The pro-ossification arguments are very good, and very old. The arch-priest would be the infamous Mircea Popescu, saying (for example):

• “The choice to stay away [from Bitcoin], whether voluntary or involuntary, whether deliberate or through omission, whether because you’re poor or because you’re stupid has already cost you, and will continue to cost you for the conceivable future.”
• “you will lose your Bitcoins” – re Hardforks / Blocksize war
• “you don’t change Bitcoin; Bitcoin changes you” – not sure if a real quote, but undoubtedly this “attitude” is attributed to MP.

I myself have written:

• Measuring Decentralization
• Against the Hard Fork

We may elaborate the benefits of Ossification, as follows:

• If we are vulnerable to change, then we are also vulnerable to harm. In contrast, if we aren’t being changed, then at least we know we aren’t being harmed.
• The whole problem of Bitcoin is the liberty reserve problem. In other words, how to keep the ledger alive under adversarial conditions. (For more read Aaron’s excellent book.) In other words, “Bitcoin” is the thing that United States federal prosecutors cannot affect – ie, that the US military cannot affect. So, being “un-affect-able” is part of its very nature. (See also the Axiom of Resistance.)
• Banking is simple and autistic – just add and subtract. (This simplicity, is part of what makes ossification possible.)
• The slippery slope – if we change once, doesn’t it become easier to change again? And, eventually the “bitcoin” system will not stand on any kind of principle. It will have some human “governance” process (and so will not be principled/autistic). Instead, it needs a Schelling Fence.
• Comparative advantage – All of the big currencies out there today –both crypto and fiat– are pliant (and com-pliant). Bitcoin should specialize, and be the unique “non-compliant” ossified option.

In general, Ossification is good. I would describe myself as pro-ossification…

…until recently.

Part 3. Problems with Today’s Ossifiers

Today’s ossifiers have ruined the “ossify” brand.

They are naive, uninformed, self-contradictory, and generally embarrassing.

Let’s discuss why.

A. Infallibility

“Infallibility” refers to this idea: “Bitcoin (in its present form) cannot fail”.

Infallibility is assumed to be true, by many Bitcoiners. Which is unfortunately, because it is obviously false, because:

• There is no way to foresee, all of the good ideas someone will come up with tomorrow. (After all, there was a day before you had ever heard of Bitcoin. Tomorrow could be that day, for a new “Better Bitcoin” idea.)
• There is no logical way to learn, today, what mistakes we have already made in BTC (or will make tomorrow), and what these will cost us.
• There are no infallible sources of wisdom, of any kind.
• (In contrast,) “wishful thinking” is a broad, common, overwhelming human delusion.

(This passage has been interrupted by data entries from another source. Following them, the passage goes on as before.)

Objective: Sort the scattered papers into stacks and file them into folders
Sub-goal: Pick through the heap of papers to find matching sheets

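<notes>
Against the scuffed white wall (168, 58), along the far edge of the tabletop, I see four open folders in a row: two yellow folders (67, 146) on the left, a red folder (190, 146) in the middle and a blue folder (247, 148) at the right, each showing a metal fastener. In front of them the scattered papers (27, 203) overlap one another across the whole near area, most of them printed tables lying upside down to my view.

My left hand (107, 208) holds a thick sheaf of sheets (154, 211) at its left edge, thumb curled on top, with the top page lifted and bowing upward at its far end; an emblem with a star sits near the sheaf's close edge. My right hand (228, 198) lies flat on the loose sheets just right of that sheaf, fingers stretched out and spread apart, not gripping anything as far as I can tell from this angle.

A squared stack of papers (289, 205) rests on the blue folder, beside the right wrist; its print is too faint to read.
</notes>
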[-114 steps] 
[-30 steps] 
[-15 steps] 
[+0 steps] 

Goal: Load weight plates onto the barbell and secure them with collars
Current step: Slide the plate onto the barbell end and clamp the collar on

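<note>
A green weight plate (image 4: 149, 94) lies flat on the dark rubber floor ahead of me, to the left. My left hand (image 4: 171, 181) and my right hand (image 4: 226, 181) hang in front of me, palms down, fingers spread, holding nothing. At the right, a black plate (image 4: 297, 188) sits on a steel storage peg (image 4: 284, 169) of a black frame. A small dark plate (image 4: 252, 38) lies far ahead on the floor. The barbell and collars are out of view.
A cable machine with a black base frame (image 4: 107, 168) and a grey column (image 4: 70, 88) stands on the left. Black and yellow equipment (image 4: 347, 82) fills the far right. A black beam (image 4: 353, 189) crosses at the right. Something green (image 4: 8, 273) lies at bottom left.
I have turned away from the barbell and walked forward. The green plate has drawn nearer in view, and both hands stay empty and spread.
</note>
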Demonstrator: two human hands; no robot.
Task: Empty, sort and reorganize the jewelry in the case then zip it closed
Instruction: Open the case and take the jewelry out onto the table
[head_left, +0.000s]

I have three quotes, to just remind us the perils of complacency and groupthink:

"Organizations are permanently and randomly subject to decline
 and decay — no matter their institutional framework." 
-Albert Hirschman

"Monopolies don't innovate. The motto of any monopoly is: 'We
 don't care, because we don't have to.'"
-Marc Andreessen

"It is self-deception to think that the status quo is going to
 be satisfactory for everyone forever. It's already not
 satisfactory for a lot of people."
-David Deutsch

And we should also consider – the Fall of Rome – the sinking of the “unsinkable” Titantic on its maiden voyage – the Star Wars Prequels – the fall of Detroit from the wealthiest city in the world (1950s) into poverty – Fyre Festival / Theranos seeming amazing (but mere frauds) – Collapse of the Han Chinese dynasty after 400 years – US housing Bubble – etc – numerous other factors I list here.

The irony is that the biggest “change” to Bitcoin, would be if it failed. If Bitcoin is replaced by something else, then that would be a full 0% ossification.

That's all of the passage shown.